> Extracted material
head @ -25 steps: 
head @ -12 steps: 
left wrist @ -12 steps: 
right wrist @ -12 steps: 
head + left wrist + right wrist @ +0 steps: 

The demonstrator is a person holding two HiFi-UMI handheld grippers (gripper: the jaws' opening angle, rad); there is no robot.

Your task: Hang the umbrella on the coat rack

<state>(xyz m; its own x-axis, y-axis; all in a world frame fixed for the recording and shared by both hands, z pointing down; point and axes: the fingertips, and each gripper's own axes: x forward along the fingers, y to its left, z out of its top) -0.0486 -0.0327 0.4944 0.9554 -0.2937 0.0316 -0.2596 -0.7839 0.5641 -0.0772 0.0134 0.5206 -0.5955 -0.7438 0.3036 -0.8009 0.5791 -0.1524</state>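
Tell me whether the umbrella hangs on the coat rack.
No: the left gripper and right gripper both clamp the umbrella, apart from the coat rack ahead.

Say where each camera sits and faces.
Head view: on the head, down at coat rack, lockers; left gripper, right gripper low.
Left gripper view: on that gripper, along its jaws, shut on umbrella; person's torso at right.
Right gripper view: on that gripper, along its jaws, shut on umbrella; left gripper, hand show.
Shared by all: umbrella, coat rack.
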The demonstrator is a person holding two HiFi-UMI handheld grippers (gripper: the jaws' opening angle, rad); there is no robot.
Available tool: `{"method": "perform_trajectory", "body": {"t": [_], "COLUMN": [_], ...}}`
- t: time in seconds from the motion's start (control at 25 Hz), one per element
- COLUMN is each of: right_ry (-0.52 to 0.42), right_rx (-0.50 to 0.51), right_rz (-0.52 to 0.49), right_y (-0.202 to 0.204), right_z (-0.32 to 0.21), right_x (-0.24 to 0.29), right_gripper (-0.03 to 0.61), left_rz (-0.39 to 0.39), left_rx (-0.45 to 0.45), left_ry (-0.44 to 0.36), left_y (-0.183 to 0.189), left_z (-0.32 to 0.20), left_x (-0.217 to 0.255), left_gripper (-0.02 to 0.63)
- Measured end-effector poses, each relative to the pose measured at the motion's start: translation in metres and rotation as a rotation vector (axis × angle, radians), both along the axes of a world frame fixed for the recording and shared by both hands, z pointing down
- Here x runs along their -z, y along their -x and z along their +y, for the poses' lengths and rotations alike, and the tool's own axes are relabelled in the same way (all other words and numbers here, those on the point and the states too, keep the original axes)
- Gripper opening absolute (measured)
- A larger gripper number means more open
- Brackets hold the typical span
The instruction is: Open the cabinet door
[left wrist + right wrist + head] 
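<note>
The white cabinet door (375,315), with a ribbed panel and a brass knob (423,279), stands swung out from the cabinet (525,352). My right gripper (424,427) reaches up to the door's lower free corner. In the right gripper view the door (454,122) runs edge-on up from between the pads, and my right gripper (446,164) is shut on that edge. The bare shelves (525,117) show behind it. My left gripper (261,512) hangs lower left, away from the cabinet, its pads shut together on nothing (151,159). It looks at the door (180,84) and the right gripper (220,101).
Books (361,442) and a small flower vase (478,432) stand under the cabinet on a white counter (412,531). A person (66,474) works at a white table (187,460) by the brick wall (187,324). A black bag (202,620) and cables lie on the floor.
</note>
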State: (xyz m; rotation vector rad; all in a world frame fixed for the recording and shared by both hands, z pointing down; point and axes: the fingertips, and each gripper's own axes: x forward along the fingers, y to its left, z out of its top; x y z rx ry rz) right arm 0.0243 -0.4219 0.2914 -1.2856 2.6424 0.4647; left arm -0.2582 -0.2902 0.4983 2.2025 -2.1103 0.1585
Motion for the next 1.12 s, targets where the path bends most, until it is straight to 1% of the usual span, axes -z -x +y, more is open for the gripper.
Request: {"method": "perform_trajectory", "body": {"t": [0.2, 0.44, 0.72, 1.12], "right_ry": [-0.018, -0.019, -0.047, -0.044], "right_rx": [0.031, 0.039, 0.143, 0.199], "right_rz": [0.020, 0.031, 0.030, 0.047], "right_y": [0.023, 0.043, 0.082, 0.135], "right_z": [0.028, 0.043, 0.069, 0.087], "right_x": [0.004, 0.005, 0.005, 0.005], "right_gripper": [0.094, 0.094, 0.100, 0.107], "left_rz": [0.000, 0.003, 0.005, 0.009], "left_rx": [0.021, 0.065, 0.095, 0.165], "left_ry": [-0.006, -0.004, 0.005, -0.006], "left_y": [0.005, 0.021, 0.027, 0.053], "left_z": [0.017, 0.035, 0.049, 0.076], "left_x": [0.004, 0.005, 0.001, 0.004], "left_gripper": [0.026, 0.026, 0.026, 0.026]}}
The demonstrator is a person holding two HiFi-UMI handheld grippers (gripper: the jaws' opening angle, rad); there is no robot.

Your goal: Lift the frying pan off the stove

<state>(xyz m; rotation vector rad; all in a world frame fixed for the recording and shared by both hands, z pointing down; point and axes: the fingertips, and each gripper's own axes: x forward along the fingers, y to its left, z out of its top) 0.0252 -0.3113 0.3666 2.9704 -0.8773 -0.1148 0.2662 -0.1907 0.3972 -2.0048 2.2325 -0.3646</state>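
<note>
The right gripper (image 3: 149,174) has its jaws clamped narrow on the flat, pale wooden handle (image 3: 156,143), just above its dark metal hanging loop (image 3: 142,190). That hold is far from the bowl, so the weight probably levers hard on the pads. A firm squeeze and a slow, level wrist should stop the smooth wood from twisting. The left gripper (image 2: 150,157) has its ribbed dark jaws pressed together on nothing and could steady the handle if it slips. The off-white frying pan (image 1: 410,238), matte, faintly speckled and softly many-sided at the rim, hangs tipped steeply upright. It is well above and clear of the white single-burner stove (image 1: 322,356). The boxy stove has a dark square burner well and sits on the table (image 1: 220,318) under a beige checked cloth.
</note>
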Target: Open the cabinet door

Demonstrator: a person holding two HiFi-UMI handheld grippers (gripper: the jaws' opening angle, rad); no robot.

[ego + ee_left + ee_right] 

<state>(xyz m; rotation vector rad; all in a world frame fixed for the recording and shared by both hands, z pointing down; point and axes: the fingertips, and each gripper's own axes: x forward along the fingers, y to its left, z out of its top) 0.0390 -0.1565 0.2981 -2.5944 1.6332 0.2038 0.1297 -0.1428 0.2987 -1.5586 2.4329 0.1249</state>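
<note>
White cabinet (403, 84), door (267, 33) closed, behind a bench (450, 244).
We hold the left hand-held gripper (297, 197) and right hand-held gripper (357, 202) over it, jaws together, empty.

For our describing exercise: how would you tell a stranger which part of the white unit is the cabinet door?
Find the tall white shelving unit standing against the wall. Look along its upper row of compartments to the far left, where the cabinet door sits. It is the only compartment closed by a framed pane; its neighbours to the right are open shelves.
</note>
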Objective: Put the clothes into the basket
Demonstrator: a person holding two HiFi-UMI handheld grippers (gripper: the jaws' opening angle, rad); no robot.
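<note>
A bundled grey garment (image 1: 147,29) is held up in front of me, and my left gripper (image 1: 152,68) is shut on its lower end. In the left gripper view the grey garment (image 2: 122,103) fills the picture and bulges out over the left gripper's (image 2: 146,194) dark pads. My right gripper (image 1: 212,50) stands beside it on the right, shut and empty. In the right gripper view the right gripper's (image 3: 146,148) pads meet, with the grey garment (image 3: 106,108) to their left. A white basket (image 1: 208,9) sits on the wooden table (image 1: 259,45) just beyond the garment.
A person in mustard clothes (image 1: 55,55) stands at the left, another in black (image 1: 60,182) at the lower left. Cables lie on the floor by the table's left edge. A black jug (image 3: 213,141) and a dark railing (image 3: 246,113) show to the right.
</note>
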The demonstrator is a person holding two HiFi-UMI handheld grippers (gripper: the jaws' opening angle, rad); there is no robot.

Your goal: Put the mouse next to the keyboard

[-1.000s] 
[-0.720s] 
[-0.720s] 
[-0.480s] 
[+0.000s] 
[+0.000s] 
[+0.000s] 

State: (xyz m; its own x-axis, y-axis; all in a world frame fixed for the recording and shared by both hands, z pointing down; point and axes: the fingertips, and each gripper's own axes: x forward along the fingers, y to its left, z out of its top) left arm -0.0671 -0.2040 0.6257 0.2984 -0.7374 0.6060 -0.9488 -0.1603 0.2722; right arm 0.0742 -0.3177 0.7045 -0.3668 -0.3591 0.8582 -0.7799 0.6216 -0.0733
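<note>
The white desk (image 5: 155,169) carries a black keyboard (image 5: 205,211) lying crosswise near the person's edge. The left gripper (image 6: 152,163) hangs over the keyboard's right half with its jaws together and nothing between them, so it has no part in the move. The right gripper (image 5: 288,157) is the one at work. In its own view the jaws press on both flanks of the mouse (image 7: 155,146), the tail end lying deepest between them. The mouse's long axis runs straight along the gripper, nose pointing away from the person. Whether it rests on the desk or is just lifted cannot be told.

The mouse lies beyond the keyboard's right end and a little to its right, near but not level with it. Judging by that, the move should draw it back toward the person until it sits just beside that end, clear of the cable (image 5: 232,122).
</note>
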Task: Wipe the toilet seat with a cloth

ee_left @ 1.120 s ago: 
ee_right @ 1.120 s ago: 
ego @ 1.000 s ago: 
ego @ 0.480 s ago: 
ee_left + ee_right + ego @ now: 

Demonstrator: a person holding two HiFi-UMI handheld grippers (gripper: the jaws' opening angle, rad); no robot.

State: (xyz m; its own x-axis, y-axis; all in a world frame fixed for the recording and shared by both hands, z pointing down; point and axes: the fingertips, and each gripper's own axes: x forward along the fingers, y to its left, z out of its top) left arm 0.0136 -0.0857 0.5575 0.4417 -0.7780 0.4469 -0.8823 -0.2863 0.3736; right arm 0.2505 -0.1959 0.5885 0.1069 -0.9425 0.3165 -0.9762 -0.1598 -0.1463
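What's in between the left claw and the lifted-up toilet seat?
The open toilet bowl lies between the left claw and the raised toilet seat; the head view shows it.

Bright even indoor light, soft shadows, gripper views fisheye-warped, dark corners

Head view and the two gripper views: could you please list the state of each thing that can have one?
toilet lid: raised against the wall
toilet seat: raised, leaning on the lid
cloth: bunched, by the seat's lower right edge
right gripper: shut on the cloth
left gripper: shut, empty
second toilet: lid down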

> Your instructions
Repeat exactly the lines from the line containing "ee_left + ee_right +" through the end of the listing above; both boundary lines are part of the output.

> Exercise output
ee_left + ee_right + ego @ now: 

Demonstrator: a person holding two HiFi-UMI handheld grippers (gripper: the jaws' opening angle, rad); no robot.

State: (xyz m; its own x-axis, y-axis; all in a world frame fixed for the recording and shared by both hands, z pointing down; point and axes: the fingertips, and each gripper's own axes: x forward along the fingers, y to its left, z out of its top) left arm 0.0136 -0.0857 0.5575 0.4417 -0.7780 0.4469 -0.8823 -0.2863 0.3736; right arm 0.2505 -0.1959 0.5885 0.1069 -0.9425 0.3165 -0.9762 -0.1598 -0.1463
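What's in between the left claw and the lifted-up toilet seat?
The open toilet bowl lies between the left claw and the raised toilet seat; the head view shows it.

Bright even indoor light, soft shadows, gripper views fisheye-warped, dark corners

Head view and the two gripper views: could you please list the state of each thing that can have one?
toilet lid: raised against the wall
toilet seat: raised, leaning on the lid
cloth: bunched, by the seat's lower right edge
right gripper: shut on the cloth
left gripper: shut, empty
second toilet: lid down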

What appears above is the complete answer to the exercise.